- [ASSIGNMENT] Images are to be dropped; everything else in the entries below must be copied exactly.

[Start of section]

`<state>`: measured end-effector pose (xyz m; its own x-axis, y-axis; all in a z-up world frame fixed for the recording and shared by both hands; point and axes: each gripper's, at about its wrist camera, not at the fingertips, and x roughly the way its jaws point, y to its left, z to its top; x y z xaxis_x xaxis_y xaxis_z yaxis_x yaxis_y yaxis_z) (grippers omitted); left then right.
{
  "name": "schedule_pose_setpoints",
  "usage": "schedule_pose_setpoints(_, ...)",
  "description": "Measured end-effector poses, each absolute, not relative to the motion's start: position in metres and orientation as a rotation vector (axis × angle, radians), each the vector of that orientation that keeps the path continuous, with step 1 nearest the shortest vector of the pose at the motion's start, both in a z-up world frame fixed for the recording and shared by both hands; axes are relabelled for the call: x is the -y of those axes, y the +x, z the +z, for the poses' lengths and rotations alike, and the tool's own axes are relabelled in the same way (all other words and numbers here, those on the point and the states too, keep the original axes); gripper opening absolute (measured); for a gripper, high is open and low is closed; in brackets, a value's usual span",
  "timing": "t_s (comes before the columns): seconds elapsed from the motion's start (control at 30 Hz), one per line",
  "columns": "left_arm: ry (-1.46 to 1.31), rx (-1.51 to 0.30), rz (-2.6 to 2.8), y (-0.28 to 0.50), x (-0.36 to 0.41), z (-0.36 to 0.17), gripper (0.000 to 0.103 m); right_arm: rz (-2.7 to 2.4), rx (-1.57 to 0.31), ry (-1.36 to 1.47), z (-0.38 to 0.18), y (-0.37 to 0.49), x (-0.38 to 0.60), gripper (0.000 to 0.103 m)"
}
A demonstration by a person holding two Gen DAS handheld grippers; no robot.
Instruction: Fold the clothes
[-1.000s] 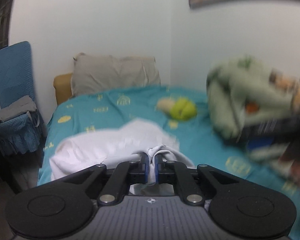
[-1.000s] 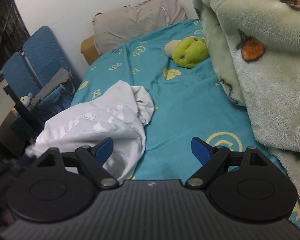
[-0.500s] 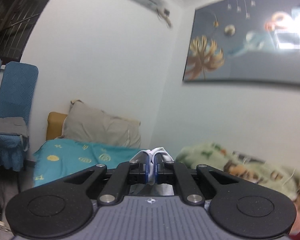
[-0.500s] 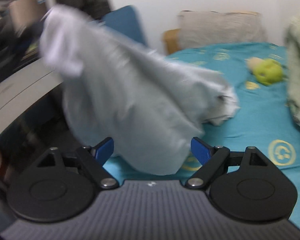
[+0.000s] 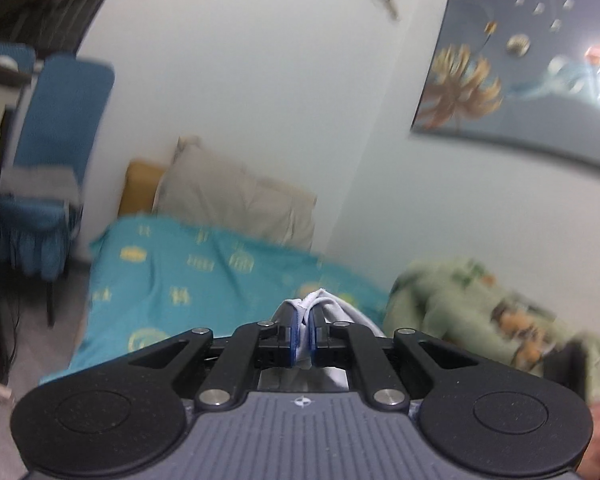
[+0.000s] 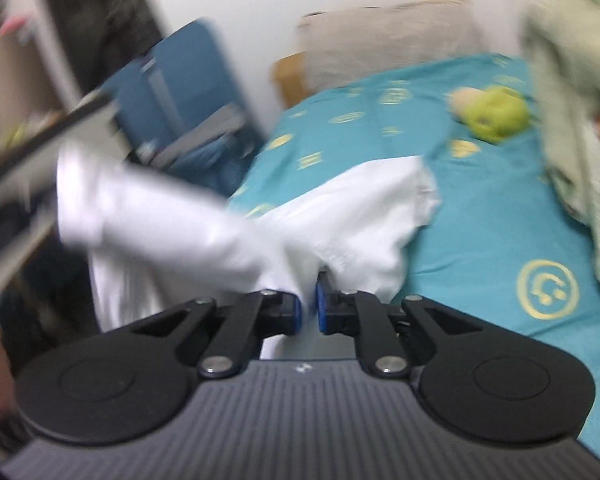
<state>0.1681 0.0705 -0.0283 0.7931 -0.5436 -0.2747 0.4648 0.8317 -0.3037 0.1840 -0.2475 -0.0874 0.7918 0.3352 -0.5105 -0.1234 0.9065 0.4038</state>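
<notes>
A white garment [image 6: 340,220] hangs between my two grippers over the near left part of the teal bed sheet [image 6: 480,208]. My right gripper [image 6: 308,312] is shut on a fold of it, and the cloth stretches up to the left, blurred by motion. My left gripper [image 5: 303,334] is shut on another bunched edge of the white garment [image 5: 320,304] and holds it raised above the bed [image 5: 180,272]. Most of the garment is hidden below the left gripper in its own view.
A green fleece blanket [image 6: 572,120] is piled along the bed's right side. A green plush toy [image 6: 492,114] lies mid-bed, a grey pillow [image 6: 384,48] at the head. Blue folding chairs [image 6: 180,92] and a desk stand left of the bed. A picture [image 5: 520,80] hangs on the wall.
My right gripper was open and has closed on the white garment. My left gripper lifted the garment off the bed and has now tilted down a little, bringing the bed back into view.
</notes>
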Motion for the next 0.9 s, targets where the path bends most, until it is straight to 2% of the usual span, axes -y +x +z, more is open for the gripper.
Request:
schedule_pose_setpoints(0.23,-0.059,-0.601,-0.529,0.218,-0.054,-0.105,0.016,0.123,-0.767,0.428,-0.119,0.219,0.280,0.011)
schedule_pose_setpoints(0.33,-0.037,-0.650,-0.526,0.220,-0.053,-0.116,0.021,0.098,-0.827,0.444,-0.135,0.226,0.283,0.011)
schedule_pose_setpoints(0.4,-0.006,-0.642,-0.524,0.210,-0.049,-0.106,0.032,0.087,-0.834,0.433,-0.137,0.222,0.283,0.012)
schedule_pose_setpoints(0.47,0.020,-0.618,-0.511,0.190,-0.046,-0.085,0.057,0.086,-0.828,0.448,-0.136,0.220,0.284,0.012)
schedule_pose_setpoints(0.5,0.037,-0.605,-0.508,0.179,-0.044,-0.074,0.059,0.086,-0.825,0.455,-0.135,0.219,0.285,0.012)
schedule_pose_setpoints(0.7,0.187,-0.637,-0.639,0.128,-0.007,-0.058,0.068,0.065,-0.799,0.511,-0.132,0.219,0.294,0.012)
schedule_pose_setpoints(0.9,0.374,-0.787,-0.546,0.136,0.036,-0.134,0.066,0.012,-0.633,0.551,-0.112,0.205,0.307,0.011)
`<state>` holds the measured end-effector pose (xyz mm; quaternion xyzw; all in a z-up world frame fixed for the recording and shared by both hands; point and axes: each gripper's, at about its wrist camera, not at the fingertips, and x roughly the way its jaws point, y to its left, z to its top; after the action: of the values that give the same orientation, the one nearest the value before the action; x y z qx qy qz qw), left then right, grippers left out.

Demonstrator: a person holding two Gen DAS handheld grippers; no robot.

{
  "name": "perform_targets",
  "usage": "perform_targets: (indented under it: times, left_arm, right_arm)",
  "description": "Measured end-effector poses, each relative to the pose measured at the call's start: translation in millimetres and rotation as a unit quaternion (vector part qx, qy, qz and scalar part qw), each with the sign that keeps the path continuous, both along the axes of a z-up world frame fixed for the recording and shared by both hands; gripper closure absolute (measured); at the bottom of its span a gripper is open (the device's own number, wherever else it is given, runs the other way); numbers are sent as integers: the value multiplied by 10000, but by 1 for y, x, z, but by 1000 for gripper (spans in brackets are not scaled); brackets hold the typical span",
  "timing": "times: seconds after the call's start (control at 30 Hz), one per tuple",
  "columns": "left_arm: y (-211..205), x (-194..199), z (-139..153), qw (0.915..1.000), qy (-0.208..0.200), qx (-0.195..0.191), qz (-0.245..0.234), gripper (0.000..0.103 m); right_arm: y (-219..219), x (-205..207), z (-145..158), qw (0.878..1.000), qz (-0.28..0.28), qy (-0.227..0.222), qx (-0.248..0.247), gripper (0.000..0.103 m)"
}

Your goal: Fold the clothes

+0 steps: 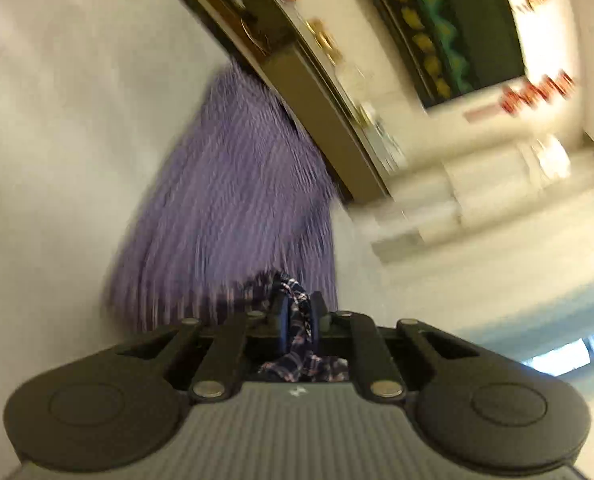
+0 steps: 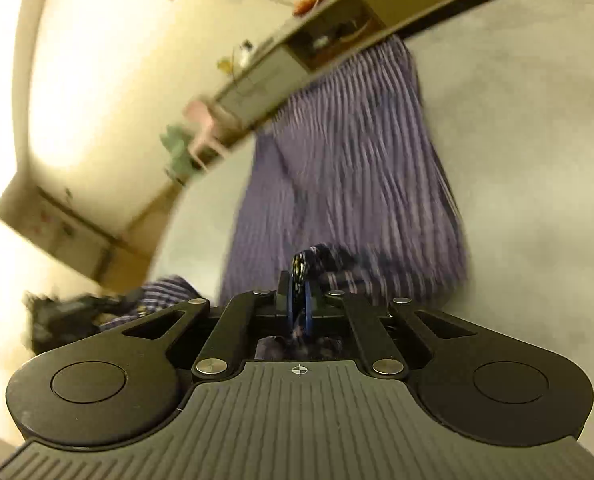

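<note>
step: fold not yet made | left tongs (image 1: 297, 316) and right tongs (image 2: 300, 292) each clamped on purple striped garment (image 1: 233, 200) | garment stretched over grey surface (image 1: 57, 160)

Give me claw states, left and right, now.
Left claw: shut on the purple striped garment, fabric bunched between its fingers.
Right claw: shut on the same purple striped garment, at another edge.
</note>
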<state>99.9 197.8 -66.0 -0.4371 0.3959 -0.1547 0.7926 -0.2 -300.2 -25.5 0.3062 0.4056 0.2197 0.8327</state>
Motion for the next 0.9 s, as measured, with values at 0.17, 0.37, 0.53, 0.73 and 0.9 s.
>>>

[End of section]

- [OUTPUT FOR THIS TASK]
`<state>`: measured end-effector pose (xyz m; its own x-axis, y-axis; all in a z-up world frame fixed for the recording and shared by both hands; point and axes: each gripper's, at about its wrist camera, not at the fingertips, and x roughly the way its jaws point, y to its left, z to its top; x y z xaxis_x xaxis_y xaxis_z yaxis_x yaxis_y yaxis_z) (grippers omitted); left then right.
{
  "name": "schedule_pose_setpoints",
  "usage": "schedule_pose_setpoints(_, ...)",
  "description": "Measured end-effector poses, each absolute, not relative to the motion's start: position in metres and orientation as a rotation vector (axis × angle, radians), each the vector of that orientation that keeps the path continuous, with step 1 nearest the shortest vector of the pose at the motion's start, both in a z-up world frame fixed for the recording and shared by both hands; axes are relabelled for the call: x is the -y of those axes, y the +x, z the +z, for the poses' lengths and rotations alike, and the tool's own axes are relabelled in the same way (all other words and numbers here, those on the point and the states too, keep the original axes); gripper opening absolute (measured); for a gripper, high is open and low is closed; in brackets, a value's usual span",
  "timing": "t_s (comes before the columns): seconds elapsed from the motion's start (control at 30 Hz), one per line",
  "columns": "left_arm: ry (-1.46 to 1.31), rx (-1.51 to 0.30), rz (-2.6 to 2.8), y (-0.28 to 0.50), x (-0.36 to 0.41), z (-0.36 to 0.17), gripper (0.000 to 0.103 m); right_arm: rz (-2.7 to 2.4), rx (-1.57 to 0.31), ry (-1.36 to 1.47), z (-0.38 to 0.18), y (-0.37 to 0.49), x (-0.38 to 0.60), gripper (0.000 to 0.103 m)"
}
A demonstration by a person holding two Gen DAS handheld grippers; no robot.
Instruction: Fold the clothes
[-1.000s] 
[-1.000s] 
[-0.500s] 
[-0.500s] 
[+0.000s] 
[+0.000s] 
<state>0.1681 0.0705 -0.0283 0.7931 -0.5436 -0.2747 0.4648 0.8317 -0.3037 0.1840 -0.2475 -0.0874 0.7918 0.3352 -0.5105 -0.1234 0.9065 0.4038</state>
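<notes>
A white garment [image 6: 340,220] hangs between my two grippers over the near left part of the teal bed sheet [image 6: 480,208]. My right gripper [image 6: 308,312] is shut on a fold of it, and the cloth stretches up to the left, blurred by motion. My left gripper [image 5: 303,334] is shut on another bunched edge of the white garment [image 5: 320,304] and holds it raised above the bed [image 5: 180,272]. Most of the garment is hidden below the left gripper in its own view.
A green fleece blanket [image 6: 572,120] is piled along the bed's right side. A green plush toy [image 6: 492,114] lies mid-bed, a grey pillow [image 6: 384,48] at the head. Blue folding chairs [image 6: 180,92] and a desk stand left of the bed. A picture [image 5: 520,80] hangs on the wall.
My right gripper was open and has closed on the white garment. My left gripper lifted the garment off the bed and has now tilted down a little, bringing the bed back into view.
</notes>
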Motion for the next 0.9 s, targets where the path bends most, until it is straight to 2% of the usual span, axes -y +x +z, more is open for the gripper.
Request:
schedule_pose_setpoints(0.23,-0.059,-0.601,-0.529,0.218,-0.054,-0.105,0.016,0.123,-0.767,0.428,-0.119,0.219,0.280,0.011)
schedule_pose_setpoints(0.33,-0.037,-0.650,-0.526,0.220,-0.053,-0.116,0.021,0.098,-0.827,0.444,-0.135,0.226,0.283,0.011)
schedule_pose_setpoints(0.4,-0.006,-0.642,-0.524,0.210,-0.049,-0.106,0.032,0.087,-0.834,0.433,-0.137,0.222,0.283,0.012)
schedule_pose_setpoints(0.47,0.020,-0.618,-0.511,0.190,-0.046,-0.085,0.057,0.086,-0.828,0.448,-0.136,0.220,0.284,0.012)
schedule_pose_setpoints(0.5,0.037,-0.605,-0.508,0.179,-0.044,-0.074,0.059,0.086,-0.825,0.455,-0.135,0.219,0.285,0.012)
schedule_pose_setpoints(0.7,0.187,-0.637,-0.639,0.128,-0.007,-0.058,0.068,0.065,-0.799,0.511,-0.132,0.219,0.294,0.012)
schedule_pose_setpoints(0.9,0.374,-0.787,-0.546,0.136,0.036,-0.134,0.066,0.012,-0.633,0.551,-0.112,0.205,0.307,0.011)
`<state>` holds the measured end-effector pose (xyz mm; quaternion xyzw; all in a z-up world frame fixed for the recording and shared by both hands; point and axes: each gripper's, at about its wrist camera, not at the fingertips, and x roughly the way its jaws point, y to its left, z to its top; after the action: of the values that give the same orientation, the one nearest the value before the action; x y z qx qy qz qw), left then right, grippers left out.

Demonstrator: a person holding two Gen DAS handheld grippers; no robot.

{
  "name": "perform_targets",
  "usage": "perform_targets: (indented under it: times, left_arm, right_arm)",
  "description": "Measured end-effector poses, each relative to the pose measured at the call's start: translation in millimetres and rotation as a unit quaternion (vector part qx, qy, qz and scalar part qw), each with the sign that keeps the path continuous, both along the axes of a z-up world frame fixed for the recording and shared by both hands; gripper closure absolute (measured); at the bottom of its span a gripper is open (the device's own number, wherever else it is given, runs the other way); numbers are sent as integers: the value multiplied by 10000, but by 1 for y, x, z, but by 1000 for gripper (spans in brackets are not scaled); brackets hold the typical span",
  "timing": "times: seconds after the call's start (control at 30 Hz), one per tuple",
  "columns": "left_arm: y (-211..205), x (-194..199), z (-139..153), qw (0.915..1.000), qy (-0.208..0.200), qx (-0.195..0.191), qz (-0.245..0.234), gripper (0.000..0.103 m); right_arm: y (-219..219), x (-205..207), z (-145..158), qw (0.878..1.000), qz (-0.28..0.28), qy (-0.227..0.222), qx (-0.248..0.247), gripper (0.000..0.103 m)"
}

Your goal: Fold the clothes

+0 steps: 
+0 steps: 

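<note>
step: fold not yet made | left tongs (image 1: 297, 316) and right tongs (image 2: 300, 292) each clamped on purple striped garment (image 1: 233, 200) | garment stretched over grey surface (image 1: 57, 160)

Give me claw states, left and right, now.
Left claw: shut on the purple striped garment, fabric bunched between its fingers.
Right claw: shut on the same purple striped garment, at another edge.
</note>
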<state>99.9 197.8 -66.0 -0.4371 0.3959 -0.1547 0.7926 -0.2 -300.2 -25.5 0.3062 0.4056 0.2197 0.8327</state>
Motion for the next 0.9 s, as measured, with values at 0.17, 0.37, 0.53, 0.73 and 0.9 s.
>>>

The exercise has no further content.